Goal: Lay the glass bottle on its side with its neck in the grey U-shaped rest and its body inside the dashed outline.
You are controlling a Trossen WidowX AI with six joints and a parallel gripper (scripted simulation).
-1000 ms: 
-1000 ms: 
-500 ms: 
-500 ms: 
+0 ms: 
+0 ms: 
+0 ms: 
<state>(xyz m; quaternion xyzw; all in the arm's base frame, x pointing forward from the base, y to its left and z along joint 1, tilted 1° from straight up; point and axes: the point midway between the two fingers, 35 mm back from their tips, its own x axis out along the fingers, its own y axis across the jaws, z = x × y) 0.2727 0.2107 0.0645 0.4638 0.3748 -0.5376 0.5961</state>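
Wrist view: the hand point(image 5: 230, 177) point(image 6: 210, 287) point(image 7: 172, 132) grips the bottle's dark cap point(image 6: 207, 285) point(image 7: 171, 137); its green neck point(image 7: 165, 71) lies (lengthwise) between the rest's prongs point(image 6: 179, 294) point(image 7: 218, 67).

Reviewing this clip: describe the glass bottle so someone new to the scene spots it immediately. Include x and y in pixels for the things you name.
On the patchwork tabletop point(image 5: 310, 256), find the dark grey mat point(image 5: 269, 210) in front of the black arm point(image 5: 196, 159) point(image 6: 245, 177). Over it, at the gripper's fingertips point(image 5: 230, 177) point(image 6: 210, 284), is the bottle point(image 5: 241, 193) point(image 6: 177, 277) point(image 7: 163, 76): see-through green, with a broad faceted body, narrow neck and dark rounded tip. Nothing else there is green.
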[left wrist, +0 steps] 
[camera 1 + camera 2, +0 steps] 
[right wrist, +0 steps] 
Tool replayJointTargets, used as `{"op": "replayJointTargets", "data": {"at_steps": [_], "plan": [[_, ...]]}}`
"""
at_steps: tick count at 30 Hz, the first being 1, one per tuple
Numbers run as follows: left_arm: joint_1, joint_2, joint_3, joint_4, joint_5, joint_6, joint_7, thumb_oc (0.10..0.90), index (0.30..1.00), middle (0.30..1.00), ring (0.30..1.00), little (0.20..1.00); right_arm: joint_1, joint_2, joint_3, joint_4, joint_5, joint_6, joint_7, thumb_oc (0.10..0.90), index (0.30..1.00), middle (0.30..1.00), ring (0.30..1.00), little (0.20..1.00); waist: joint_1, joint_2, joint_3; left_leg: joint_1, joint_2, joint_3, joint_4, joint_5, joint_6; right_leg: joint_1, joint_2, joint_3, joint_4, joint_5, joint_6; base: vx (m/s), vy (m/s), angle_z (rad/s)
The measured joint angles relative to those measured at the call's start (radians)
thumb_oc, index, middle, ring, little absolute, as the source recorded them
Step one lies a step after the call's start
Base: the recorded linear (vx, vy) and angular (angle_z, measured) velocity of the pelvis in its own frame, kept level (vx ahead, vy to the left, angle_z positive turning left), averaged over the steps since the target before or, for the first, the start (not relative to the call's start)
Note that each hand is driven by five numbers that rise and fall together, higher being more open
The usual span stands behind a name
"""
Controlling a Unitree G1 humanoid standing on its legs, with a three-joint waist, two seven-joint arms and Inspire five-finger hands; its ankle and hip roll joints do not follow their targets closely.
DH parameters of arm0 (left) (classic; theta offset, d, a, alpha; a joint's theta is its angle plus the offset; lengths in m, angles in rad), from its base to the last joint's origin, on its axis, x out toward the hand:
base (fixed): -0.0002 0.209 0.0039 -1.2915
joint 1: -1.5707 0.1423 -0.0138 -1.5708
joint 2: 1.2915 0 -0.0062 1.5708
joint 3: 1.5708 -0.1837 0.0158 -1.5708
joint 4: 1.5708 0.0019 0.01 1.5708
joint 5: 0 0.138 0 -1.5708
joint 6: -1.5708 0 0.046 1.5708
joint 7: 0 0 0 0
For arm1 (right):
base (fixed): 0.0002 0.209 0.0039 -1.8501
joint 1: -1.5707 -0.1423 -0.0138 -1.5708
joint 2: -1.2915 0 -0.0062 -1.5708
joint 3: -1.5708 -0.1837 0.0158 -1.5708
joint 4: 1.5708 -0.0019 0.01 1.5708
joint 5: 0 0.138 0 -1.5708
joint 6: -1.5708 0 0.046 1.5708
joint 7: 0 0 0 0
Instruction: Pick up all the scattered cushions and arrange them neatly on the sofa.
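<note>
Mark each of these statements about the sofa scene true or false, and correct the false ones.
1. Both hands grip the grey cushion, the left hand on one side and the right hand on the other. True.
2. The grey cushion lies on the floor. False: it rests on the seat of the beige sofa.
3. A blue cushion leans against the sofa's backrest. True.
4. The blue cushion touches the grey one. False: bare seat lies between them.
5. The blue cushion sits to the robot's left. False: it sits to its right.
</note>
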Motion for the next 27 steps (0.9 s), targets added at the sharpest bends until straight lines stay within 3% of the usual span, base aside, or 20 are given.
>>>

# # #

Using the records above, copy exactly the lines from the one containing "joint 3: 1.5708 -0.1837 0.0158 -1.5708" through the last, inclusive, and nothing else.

joint 3: 1.5708 -0.1837 0.0158 -1.5708
joint 4: 1.5708 0.0019 0.01 1.5708
joint 5: 0 0.138 0 -1.5708
joint 6: -1.5708 0 0.046 1.5708
joint 7: 0 0 0 0
For arm1 (right):
base (fixed): 0.0002 0.209 0.0039 -1.8501
joint 1: -1.5707 -0.1423 -0.0138 -1.5708
joint 2: -1.2915 0 -0.0062 -1.5708
joint 3: -1.5708 -0.1837 0.0158 -1.5708
joint 4: 1.5708 -0.0019 0.01 1.5708
joint 5: 0 0.138 0 -1.5708
joint 6: -1.5708 0 0.046 1.5708
joint 7: 0 0 0 0
Instruction: Pick up all the scattered cushions and arrange them neatly on the sofa.
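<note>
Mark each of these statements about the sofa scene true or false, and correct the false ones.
1. Both hands grip the grey cushion, the left hand on one side and the right hand on the other. True.
2. The grey cushion lies on the floor. False: it rests on the seat of the beige sofa.
3. A blue cushion leans against the sofa's backrest. True.
4. The blue cushion touches the grey one. False: bare seat lies between them.
5. The blue cushion sits to the robot's left. False: it sits to its right.
</note>
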Motion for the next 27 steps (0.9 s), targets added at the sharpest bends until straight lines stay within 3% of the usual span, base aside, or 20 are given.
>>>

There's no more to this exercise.